TCP Sucks
Nick Weaver gives me a shout-out.
there have been a couple of cases where the application vendors concluded they were causing too much damage and therefore started making changes. BitTorrent is the classic example. It is shifting to delay-based congestion control specifically to: (a) be friendlier to TCP because most of the data carried by BitTorrent really is lower-priority stuff; and (b) mitigate the “you can’t run BitTorrent and Warcraft at the same time” problem. So, there’s some hope.
It’s true. We occasionally take a break from drinking moonshine and shooting beer bottles to do real engineering.
Of course, I’ve always used TCP using exactly the API it provides, and even before I understood how TCP worked under the hood gone through great pains to use the minimum number of TCP connections used to the number which will reliably saturate the net connection and provide good piece diffusion. If TCP doesn’t handle that well, it isn’t my fault.
Now the intelligentsia have a plan, called RED to how to fix the internet, because uTP (using the LEDBAT congestion control algorithm), coming from the likes of me, can’t be the real solution. (By the way, I’d like to thank Stanislav Shulanov for being the real brains behind uTP.) I don’t believe this is a good idea, for several reasons.
First is it’s just plain unproven.
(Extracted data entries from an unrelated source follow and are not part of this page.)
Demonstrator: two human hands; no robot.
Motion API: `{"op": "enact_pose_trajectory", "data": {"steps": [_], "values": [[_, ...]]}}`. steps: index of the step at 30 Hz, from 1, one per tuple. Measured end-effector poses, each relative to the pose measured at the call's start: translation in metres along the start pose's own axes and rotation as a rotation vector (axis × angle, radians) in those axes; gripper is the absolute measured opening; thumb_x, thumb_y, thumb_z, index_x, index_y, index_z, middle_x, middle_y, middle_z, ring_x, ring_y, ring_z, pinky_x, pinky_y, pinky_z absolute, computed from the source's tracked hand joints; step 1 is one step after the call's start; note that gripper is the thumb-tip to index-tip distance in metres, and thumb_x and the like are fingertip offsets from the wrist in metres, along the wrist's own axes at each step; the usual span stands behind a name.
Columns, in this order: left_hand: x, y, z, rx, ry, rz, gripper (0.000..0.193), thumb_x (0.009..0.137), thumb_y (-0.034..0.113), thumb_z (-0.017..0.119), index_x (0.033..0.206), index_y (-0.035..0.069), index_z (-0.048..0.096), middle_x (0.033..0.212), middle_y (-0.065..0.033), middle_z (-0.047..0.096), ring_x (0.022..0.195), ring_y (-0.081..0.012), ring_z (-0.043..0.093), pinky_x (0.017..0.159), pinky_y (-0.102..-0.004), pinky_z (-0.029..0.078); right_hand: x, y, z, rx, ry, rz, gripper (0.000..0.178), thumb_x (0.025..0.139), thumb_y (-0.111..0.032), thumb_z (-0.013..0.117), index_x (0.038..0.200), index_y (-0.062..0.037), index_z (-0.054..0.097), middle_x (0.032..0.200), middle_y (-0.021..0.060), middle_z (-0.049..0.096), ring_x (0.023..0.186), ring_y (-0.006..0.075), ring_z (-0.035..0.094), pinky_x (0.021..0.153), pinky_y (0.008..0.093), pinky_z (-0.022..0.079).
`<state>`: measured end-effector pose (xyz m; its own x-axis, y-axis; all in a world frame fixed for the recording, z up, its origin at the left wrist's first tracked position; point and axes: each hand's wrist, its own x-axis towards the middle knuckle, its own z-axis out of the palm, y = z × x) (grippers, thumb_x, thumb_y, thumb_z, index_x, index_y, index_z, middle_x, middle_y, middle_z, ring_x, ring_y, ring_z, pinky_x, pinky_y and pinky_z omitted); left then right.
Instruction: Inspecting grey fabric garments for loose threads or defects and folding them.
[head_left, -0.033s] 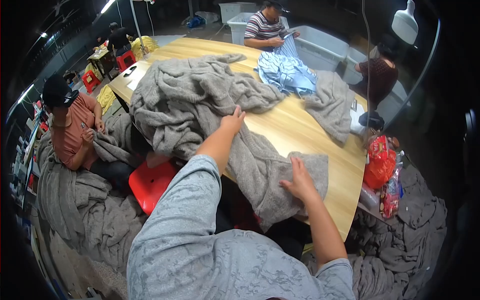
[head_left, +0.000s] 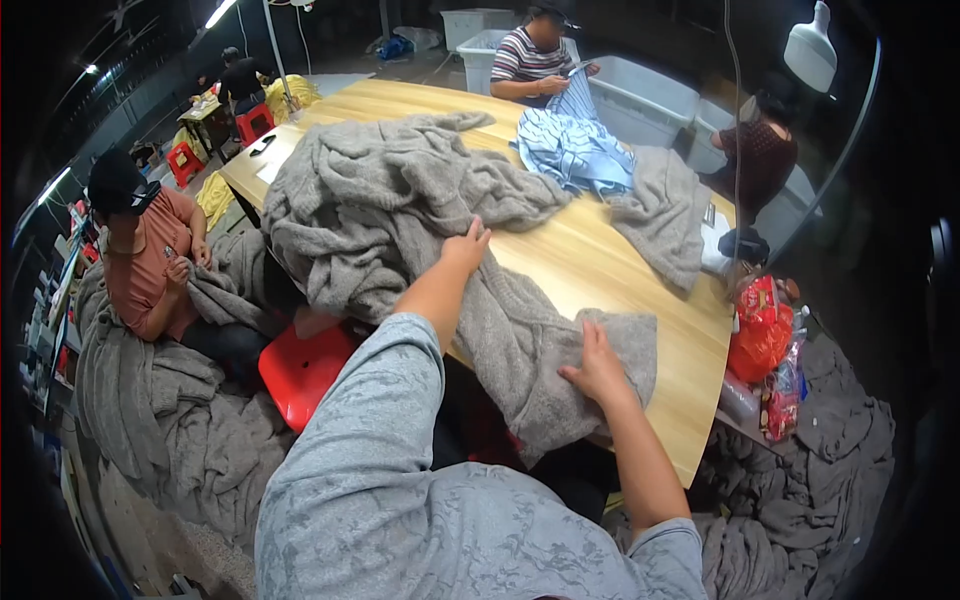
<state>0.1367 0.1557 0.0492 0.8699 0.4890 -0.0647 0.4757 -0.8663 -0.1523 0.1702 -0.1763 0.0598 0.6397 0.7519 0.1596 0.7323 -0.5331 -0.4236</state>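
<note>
The right-hand grip is easing back slightly from its earlier spot and is lying spread on the grey knit cloth, which is draping over the near edge of the desk. The left-hand grip is touching the cloth farther up; whether it is pinching any, I cannot tell.
</note>
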Motion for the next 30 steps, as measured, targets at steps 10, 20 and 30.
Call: {"op": "enact_pose_trajectory", "data": {"steps": [10, 20, 30], "values": [[0.014, 0.006, 0.001, 0.161, 0.034, 0.19, 0.032, 0.085, 0.017, 0.043, 0.115, 0.012, 0.052, 0.118, -0.0114, 0.052, 0.086, -0.0254, 0.063, 0.067, -0.0372, 0.05, -0.026, 0.047, -0.093, 0.323, 0.481, 0.072, 0.025, 0.062, -0.003, 0.051, 0.086, 0.0035, 0.055, 0.075, 0.0126, 0.058, 0.077, 0.0226, 0.057, 0.074, 0.0318, 0.044], [0.051, 0.087, -0.301, -0.503, 1.25, 0.53, 0.018, 0.066, 0.01, 0.055, 0.083, 0.007, 0.058, 0.085, -0.0138, 0.059, 0.081, -0.0336, 0.058, 0.071, -0.0407, 0.047, -0.066, 0.086, -0.107, 1.073, 0.281, 0.254, 0.024, 0.074, 0.0, 0.046, 0.097, 0.0018, 0.053, 0.086, 0.0032, 0.056, 0.081, 0.0119, 0.052, 0.075, 0.0235, 0.04], [-0.051, 0.049, -0.479, -0.335, 1.41, 0.597, 0.017, 0.08, 0.013, 0.047, 0.081, 0.008, 0.063, 0.072, -0.0142, 0.062, 0.071, -0.0264, 0.061, 0.062, -0.0349, 0.048, -0.051, 0.102, -0.204, 1.394, 0.586, 0.255, 0.042, 0.082, -0.021, 0.054, 0.118, -0.0011, 0.046, 0.113, 0.0116, 0.052, 0.1, 0.0238, 0.052, 0.085, 0.0365, 0.044]]}}
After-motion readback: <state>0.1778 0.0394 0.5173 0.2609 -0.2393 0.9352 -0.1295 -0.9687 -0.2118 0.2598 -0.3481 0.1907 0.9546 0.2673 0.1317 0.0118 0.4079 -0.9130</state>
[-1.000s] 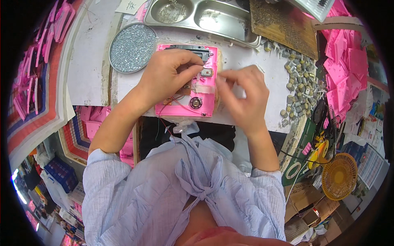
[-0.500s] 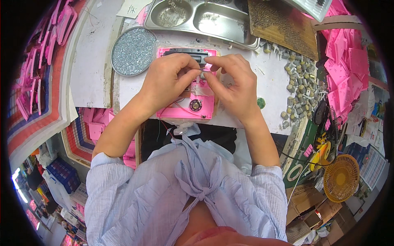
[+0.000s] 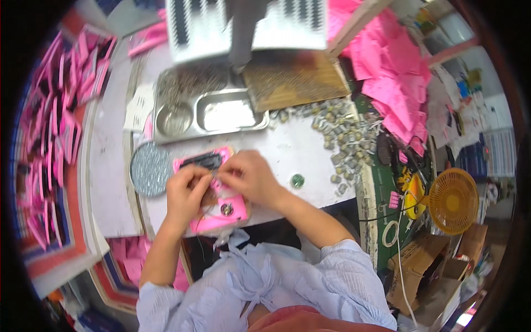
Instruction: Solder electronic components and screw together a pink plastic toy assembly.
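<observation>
A pink plastic casing (image 3: 237, 209) lies at the table's near edge, with a long black part (image 3: 203, 161) across its far end and a small round dark part (image 3: 227, 209) near its close end. My left hand (image 3: 184, 191) is over the casing's left side, thumb and forefinger pinched together. From the right, my right hand (image 3: 251, 176) meets it with its fingers pinched too. The fingertips of both hands almost touch just below the black part. What they pinch is too small and blurred to name. Thin wires show beside the left hand.
A round tray of small silvery pieces (image 3: 151, 169) sits left of the casing. Beyond are a metal compartment tray (image 3: 213, 131) and a brown board (image 3: 298, 88). Small grey cylinders (image 3: 345, 146) and a green round object (image 3: 297, 181) lie to the right. Pink parts (image 3: 381, 72) are heaped farther off.
The whole view has shifted, so the casing and hands sit lower and farther left, and more of the far table shows. Both hands stay pinched over the casing.
</observation>
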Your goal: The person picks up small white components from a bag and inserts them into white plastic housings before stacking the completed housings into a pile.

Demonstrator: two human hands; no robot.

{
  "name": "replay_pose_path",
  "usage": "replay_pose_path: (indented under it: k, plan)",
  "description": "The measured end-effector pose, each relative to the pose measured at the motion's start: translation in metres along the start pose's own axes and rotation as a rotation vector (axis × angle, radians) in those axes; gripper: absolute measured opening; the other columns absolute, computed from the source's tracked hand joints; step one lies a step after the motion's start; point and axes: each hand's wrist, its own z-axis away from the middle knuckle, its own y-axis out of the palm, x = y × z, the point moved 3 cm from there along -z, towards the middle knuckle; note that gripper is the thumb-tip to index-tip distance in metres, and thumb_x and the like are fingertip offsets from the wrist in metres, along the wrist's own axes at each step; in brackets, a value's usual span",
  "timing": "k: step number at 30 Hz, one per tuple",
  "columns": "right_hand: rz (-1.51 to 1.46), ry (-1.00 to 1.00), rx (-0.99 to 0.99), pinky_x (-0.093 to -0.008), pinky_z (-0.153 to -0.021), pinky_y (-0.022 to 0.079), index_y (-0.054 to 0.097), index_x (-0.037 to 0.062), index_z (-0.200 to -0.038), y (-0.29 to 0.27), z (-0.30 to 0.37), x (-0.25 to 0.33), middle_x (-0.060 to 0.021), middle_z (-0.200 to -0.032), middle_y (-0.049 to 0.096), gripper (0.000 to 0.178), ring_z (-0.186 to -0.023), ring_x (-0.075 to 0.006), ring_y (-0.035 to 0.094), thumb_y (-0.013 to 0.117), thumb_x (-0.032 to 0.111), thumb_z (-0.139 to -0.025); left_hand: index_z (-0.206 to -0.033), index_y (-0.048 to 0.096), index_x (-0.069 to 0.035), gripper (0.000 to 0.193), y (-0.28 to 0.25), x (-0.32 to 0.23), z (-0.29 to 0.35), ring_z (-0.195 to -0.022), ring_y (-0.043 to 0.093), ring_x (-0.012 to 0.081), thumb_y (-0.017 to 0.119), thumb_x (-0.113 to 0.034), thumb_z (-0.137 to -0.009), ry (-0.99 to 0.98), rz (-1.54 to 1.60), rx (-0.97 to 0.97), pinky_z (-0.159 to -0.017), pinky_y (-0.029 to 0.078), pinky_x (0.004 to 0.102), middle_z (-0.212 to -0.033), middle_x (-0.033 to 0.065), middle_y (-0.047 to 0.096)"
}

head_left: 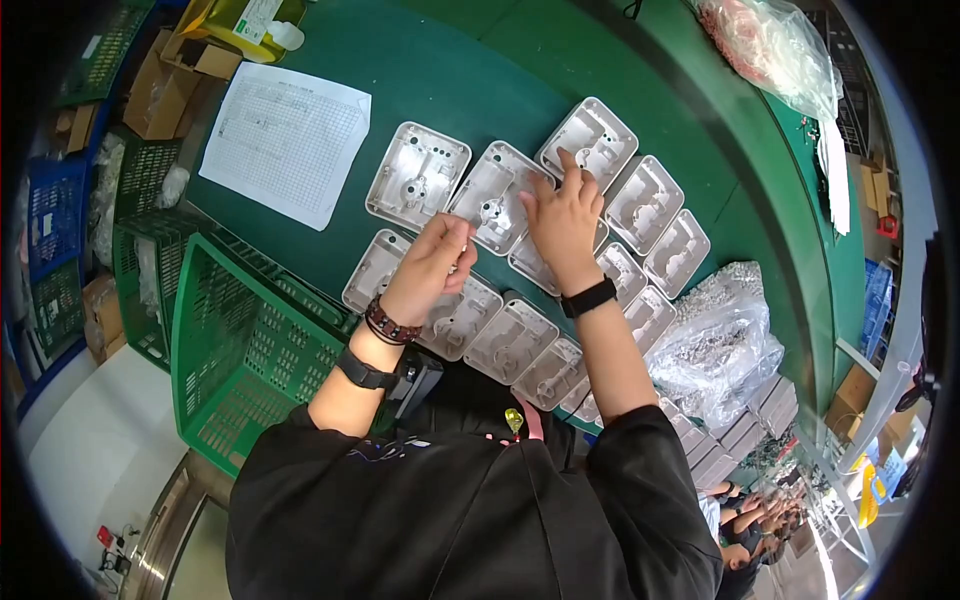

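Several light-grey, open-topped rectangular housings lie in rows on the green table, with moulded posts and holes inside. My left hand (pixel 428 268) is closed, fingers curled in and thumb against them, above the near row; what it holds, if anything, is too small to make out. Just beyond it sits the leftmost far housing (pixel 418 178), with a small round metal fitting inside. My right hand (pixel 567 220) has its fingers spread over the middle housings, partly hiding them. Its thumb side is over one housing (pixel 492 190), and a fingertip reaches the farthest housing (pixel 608 135). I see nothing held in it.
A printed grid sheet (pixel 285 145) lies at the far left, near a yellow container (pixel 245 25). A green perforated crate (pixel 235 420) stands at the near left. To the right is a clear bag of small parts (pixel 722 345) beside stacked grey housings. Other people are at the lower right.
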Motion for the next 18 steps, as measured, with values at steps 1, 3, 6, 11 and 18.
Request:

It’s been years since RED was proposed, and to date noone’s come up with something where they can say ‘go ahead and deploy this, it’s mature’ with a straight face. Given that very smart people have worked on this, it stands to reason that the problems are just plain hard.
Second is it ain’t gonna happen. Deploying RED involves upgrading routers. To rely on it requires upgrading the entire infrastructure of the internet. The marketing plan is that because router vendors are unwilling to say ‘has less memory!’ as a marketing tactic, maybe they’d be willing to say ‘drops more packets!’ instead. That seems implausible.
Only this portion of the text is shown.